Finding how many knots there are for a given number of string crossings was thought to be an impossibly complex task. Now, algorithm engineering is cracking it – and showing us how to solve other fiendishly intricate maths problems.

IT USED to be one of the most frustrating part of any journey on public transport. You squeeze your way past the other bodies, sit down and fish your earphones out of your pocket. You didn’t bother to wind up the wires into a neat loop the last time you used them, and so – sigh – you now need to spend the next 5 minutes untangling this knot. Thank goodness for the invention of wireless earbuds.

Knots aren’t just an everyday annoyance, though. They are also a source of endless inspiration for researchers. Take mathematician Benjamin Burton, who is fascinated by one simple question: how many knots are there? “There is something tantalising about problems that you can describe to a 10-year-old, but that mathematicians have not yet solved,” he says.

Taking a census of knots is one of those problems that ought to be impossible to solve because of its complexity. There are so many ways the strings can be crossed and looped that even the fastest computer could never catalogue them all. Yet Burton has been giving it a shot, and along the way he is showing that, with a few clever computational tricks, many maths problems that seem insurmountable might not be.

Knots and science have been, ahem, entangled for quite a while. In the dying decades of the 19th century, scientists were grappling with how to understand atoms. One hypothesis saw them as little vortices of fluid that became stable when knotted. Lord Kelvin, who went on to become the president of the UK’s Royal Society, was the first to suggest that each chemical element corresponded to a different type of knot.

The idea was abandoned after the discovery of the electron, but at the time it seemed vital to understand knots. Physicist Peter Guthrie Tait was the first to make a stab at creating a comprehensive list of them. Cards on the table: there are an infinite number of possible knots, because you can keep on adding extra knotty flourishes forever. The question mathematicians are interested in is more subtle. A defining feature of a knot is its crossing number, the number of times the strings cross. The question is, for a given number of crossings, how many different knots are possible? In 1885, Tait, working with mathematician Thomas Kirkman, considered all the knots with up to and including 10 crossings. Drawing them all by hand, he tabulated 364 configurations.

Try to go further and things quickly get a lot more difficult. As you allow more crossings, the number of possible knots rapidly increases.
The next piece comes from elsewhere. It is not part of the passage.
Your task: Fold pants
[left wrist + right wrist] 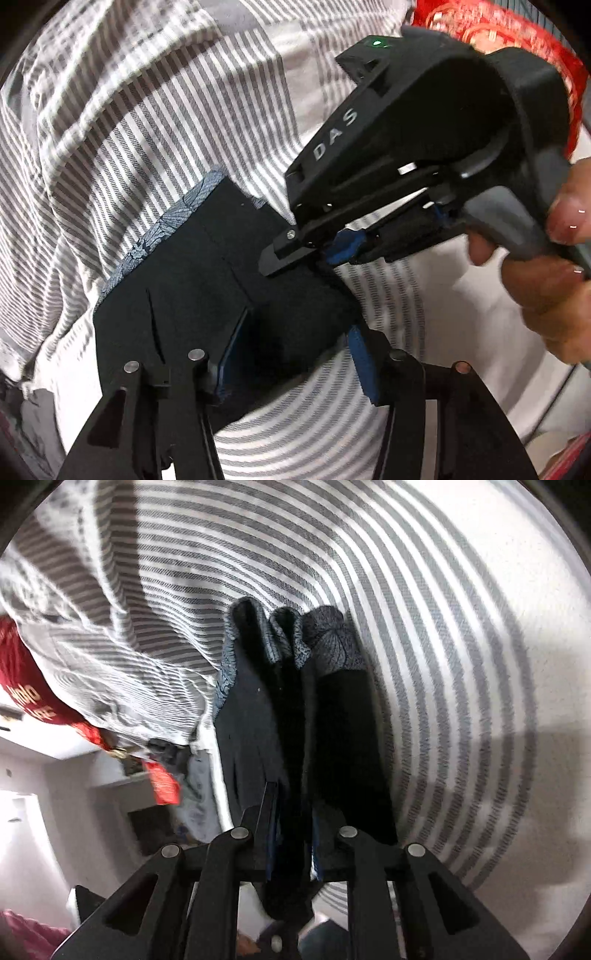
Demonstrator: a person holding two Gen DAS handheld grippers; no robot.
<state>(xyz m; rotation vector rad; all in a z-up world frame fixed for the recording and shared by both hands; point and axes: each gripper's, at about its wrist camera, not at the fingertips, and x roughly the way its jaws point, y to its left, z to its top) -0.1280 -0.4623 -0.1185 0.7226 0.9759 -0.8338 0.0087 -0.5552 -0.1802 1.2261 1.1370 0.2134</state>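
My left gripper stands open, its 2 blue pads astride the dark pants without pressing them; the pants lie folded on the striped bed sheet. My right gripper pinches the pants' right edge, bunching the cloth.

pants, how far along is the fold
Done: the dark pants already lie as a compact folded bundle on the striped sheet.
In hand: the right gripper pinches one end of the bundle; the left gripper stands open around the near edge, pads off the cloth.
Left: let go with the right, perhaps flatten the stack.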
The last major extension to the knot tables was published in 1998. Mathematicians Jim Hoste, Morwen Thistlethwaite and Jeff Weeks recorded all the knots up to and including 16 crossings – all 1.7 million of them.

Going beyond this has, until recently, been unfeasible. To see why, we need to know a bit more about how mathematicians think about knots (see “When is a knot not a knot?“). Unlike real-world knots that are often pieces of string with loose ends, mathematical knots are closed. Imagine tying a knot in a piece of spaghetti, then melding the free ends.

**Stretch, twist, bend**

Mathematicians treat knots according to the rules of topology, a branch of geometry. These say that a knot remains fundamentally the same if you stretch, twist or bend the strands – but making cuts or new joins is a no-no. This leads to the concept of a prime knot, a knot that can’t be mathematically broken down into two or more simpler knots.

The job of tabulating knots, then, boils down to comparing elaborate tangles to see if they are really the same prime knot. Don’t underestimate how tricky this can be. For 75 years, two knots with 10 crossings were listed separately in tables. But in 1973, Kenneth Perko, a New York lawyer who had studied maths, realised that if you take the mirror image of one, you can manipulate it to become equivalent to the other. The knots are known as the “Perko pair”.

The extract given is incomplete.